Exercise directions: In the material below, which lines hold the word "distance"? Pick each one out.
====
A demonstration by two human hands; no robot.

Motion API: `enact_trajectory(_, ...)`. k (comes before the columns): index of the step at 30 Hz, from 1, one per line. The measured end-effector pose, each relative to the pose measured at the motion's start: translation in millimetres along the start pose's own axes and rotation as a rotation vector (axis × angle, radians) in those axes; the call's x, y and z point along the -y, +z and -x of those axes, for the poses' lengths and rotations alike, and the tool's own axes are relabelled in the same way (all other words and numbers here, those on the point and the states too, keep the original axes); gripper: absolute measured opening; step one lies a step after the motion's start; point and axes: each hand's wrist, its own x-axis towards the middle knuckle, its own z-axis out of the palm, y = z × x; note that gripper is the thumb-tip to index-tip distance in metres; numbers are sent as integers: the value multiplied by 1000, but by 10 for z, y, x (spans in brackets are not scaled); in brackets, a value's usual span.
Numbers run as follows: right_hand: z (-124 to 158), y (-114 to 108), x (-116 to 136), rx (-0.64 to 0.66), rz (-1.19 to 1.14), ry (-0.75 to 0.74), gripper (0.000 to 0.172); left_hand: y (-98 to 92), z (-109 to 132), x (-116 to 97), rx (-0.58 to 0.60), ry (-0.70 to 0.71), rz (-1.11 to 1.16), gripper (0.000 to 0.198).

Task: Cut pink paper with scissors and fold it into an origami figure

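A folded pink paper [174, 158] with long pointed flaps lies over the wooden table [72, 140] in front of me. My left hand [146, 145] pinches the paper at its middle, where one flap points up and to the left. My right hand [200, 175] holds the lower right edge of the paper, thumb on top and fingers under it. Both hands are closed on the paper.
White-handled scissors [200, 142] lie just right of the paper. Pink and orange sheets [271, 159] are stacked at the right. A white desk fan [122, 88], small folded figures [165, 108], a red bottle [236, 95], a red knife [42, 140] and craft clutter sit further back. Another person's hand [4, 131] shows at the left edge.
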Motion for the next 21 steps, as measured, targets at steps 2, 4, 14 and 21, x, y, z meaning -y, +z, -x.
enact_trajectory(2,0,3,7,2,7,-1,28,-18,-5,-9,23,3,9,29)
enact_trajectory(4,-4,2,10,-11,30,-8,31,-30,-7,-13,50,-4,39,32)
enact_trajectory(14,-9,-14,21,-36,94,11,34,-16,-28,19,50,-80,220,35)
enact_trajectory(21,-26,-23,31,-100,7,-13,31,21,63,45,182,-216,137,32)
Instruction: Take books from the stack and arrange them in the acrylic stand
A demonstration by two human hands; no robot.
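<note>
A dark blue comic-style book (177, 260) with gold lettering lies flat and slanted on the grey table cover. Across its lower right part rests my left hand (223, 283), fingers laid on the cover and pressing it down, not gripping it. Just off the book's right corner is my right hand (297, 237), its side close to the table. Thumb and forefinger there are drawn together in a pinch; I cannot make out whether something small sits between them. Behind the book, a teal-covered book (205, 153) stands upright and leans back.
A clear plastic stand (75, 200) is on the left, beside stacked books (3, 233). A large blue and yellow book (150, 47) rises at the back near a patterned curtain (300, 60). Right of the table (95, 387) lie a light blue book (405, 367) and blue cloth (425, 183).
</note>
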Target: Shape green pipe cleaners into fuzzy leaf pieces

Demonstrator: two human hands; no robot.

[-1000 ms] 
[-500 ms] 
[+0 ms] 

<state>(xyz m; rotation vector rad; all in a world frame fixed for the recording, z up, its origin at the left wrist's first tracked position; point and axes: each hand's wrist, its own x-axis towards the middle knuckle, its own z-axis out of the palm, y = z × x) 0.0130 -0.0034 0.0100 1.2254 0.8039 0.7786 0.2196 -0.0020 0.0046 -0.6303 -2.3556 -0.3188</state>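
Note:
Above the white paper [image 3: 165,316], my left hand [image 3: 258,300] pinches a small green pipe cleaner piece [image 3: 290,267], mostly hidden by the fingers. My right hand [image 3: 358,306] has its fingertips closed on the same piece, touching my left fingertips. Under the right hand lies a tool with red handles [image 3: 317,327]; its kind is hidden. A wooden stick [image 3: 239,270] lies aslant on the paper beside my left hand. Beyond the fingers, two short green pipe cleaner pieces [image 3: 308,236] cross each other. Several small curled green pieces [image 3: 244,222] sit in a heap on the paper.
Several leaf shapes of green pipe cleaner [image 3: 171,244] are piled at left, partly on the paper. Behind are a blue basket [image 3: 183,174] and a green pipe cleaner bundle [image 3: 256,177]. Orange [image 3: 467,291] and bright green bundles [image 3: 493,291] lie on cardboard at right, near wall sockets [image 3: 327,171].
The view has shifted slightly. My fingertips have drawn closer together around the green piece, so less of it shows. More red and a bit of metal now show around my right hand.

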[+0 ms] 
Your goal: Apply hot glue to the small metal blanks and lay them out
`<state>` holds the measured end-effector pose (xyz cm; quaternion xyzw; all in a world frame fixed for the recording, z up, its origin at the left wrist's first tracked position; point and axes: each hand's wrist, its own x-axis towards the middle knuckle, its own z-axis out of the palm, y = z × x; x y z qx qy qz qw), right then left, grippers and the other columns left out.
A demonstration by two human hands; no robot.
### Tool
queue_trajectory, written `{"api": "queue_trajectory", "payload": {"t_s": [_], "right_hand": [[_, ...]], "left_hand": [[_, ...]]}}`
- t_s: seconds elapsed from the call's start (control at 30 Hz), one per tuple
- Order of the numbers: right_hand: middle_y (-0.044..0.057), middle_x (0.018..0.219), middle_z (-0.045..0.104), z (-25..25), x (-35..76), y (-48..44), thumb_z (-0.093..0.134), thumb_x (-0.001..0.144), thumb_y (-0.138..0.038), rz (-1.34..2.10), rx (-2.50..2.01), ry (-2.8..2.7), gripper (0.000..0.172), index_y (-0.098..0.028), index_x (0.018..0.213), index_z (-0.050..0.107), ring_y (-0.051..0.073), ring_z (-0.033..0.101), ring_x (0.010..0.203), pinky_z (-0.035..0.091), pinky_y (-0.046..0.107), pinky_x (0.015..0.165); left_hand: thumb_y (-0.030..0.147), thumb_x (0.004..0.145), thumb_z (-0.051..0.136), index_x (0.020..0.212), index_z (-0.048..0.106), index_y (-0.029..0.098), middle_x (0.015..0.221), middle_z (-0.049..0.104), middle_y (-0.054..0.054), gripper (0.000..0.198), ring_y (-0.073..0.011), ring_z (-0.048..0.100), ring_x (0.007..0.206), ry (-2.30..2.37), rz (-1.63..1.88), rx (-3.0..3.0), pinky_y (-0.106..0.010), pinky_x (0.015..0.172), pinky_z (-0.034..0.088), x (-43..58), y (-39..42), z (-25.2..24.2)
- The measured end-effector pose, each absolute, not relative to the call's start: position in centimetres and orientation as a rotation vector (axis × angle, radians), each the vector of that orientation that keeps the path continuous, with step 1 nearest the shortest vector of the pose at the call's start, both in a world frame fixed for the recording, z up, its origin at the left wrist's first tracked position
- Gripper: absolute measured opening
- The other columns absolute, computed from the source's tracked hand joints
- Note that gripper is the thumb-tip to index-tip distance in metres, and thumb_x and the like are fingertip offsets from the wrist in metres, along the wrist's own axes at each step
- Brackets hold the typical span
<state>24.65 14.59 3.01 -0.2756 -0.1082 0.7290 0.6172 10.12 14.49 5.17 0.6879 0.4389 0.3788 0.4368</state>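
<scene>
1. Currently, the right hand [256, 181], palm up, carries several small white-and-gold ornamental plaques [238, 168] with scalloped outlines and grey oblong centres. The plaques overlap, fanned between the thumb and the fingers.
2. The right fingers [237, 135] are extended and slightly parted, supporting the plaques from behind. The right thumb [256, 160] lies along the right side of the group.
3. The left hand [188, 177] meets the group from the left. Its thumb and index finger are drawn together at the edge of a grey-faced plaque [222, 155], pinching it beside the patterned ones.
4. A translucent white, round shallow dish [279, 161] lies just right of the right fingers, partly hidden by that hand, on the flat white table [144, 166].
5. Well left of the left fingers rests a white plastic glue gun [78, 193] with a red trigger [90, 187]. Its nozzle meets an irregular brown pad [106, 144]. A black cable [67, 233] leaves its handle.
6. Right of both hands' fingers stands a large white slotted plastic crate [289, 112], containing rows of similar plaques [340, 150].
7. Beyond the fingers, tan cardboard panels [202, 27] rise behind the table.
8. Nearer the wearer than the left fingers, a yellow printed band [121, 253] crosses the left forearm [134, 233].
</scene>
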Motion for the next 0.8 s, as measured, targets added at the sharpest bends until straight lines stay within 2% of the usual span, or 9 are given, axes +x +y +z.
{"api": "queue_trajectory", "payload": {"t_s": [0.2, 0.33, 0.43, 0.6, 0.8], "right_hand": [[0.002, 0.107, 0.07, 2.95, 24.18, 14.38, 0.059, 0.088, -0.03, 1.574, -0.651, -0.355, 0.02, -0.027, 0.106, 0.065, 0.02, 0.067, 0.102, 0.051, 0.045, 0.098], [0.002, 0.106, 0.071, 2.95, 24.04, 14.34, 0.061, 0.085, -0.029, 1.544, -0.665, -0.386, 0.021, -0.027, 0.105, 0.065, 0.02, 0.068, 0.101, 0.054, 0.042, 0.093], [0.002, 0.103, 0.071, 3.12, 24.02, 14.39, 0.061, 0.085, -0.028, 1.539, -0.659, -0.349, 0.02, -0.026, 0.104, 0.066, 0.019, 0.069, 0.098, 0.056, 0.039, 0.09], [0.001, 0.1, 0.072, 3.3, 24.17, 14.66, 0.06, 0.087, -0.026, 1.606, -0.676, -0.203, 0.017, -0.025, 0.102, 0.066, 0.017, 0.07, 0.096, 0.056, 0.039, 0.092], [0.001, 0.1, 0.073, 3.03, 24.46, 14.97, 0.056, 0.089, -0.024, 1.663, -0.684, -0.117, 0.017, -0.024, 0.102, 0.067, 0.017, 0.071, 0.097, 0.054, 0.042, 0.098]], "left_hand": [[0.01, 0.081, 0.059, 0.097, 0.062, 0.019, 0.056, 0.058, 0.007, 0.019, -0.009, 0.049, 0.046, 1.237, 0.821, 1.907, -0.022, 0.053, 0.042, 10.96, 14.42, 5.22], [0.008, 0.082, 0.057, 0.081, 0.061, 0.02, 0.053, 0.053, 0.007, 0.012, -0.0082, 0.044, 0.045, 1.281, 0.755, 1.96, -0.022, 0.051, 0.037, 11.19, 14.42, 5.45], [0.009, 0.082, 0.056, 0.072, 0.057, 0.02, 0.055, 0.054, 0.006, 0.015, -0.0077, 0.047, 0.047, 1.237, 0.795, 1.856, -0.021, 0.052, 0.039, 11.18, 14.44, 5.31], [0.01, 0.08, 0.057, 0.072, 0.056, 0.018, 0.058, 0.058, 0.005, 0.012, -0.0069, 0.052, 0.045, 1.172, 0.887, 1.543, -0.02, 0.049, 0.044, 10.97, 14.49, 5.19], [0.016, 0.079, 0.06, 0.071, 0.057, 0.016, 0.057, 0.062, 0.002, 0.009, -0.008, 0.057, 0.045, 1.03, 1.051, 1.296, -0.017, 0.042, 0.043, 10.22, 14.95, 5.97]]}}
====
Response area:
Motion API: `enact_trajectory(_, ...)`. k (comes before the columns): index of the step at 30 Hz, from 1, one per line. The measured end-effector pose, each relative to the pose measured at the motion's start: translation in millimetres along the start pose's own axes and rotation as a rotation vector (axis × angle, radians) in those axes; the call's x, y and z point along the -y, +z and -x of those axes, for the poses' lengths and rotations alike, and the tool's own axes are relabelled in the same way (all other words and numbers here, those on the point and the states too, keep the original axes); gripper: absolute measured opening; step one lies a step after the motion's start; point and axes: each hand's wrist, its own x-axis towards the middle knuckle, its own z-axis out of the palm, y = z × x; note that gripper is the thumb-tip to index-tip distance in metres; numbers are sent as integers: the value multiplied by 1000, but by 10 for z, y, x (spans in brackets are not scaled); in brackets, a value's usual span.
- Note that gripper is the thumb-tip to index-tip distance in metres, and thumb_x and the like are fingertip offsets from the wrist in metres, along the wrist's own axes at each step

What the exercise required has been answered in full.